-
Julian Seward authored
Make the PEi386 linker able to handle symbols in .bss sections (almost) correctly: * "Anonymous" bss sections (where something like static int a[10] lives) are given a calloc'd block of memory to live in. * Publically visible bss-resident symbols, such as int a[10] are each given their own calloc'd block. The normal way of things is for identically-named symbols in different modules to be commoned up and allocated the largest stated size of any of the symbols. We don't do that -- if two different .o files each declared int a[10], you'll get two independent lumps of memory. Hence "almost" above. These calloc'd lumps (pseudo-bss spaces) are not added to the list of sections extracted for the benefit of the closure-vs-itbl pointer checks done by the garbage collector.

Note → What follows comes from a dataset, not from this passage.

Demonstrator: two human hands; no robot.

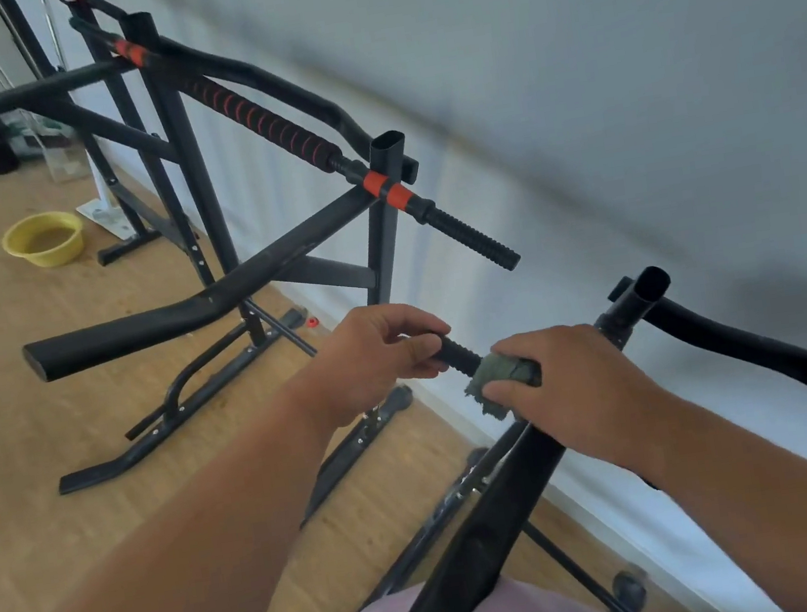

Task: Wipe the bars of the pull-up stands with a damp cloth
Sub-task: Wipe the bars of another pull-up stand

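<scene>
- The step in hand looks to be wiping the ribbed end of the near bar (457,351), which sits at lower centre of the frame.
- The left hand (373,362) has its grip pinching the bar's tip, thumb below and fingers curled over, steadying it.
- The right hand (565,381) has its grip curled round the bar with the green cloth (492,381) wrapped between palm and metal; a frayed corner hangs below the fingers.
- To do it well, I would keep the cloth fully round the bar and twist while sliding toward the tip, so the ridges get cleaned in their grooves. The left hand should shift off the tip before the cloth arrives, or that patch is missed.
- A judgement: the ridges may snag the frayed edge, so firm, slow strokes suit better.
- Counts: two hands, one cloth.
- Pull-up stands: at least two, the near one under the hands and a second stand (384,204) at centre; further frames at upper left overlap and I cannot count them surely.
- One red-and-black foam bar (261,118) crosses the second stand.
- One yellow bowl (43,238) sits on the wooden floor (17,412) at left.
</scene>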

I don't think that matters. These fixes need to be propagated to other formats too (viz, ELF). This fixes the problem reported by ??? in which, on Windows, writeFile "foo" "bar" in GHCi gives a segfault. This bug was so horrible to track down and fix that I have instituted range checking in the relocation processing machinery. The runtime linker checks all locations it is patching to ensure they are within a known segment before writing to them. Hopefully this will pick up any future problems. The performance impact of this, assessed by the time to start up GHCi, is unmeasureably small.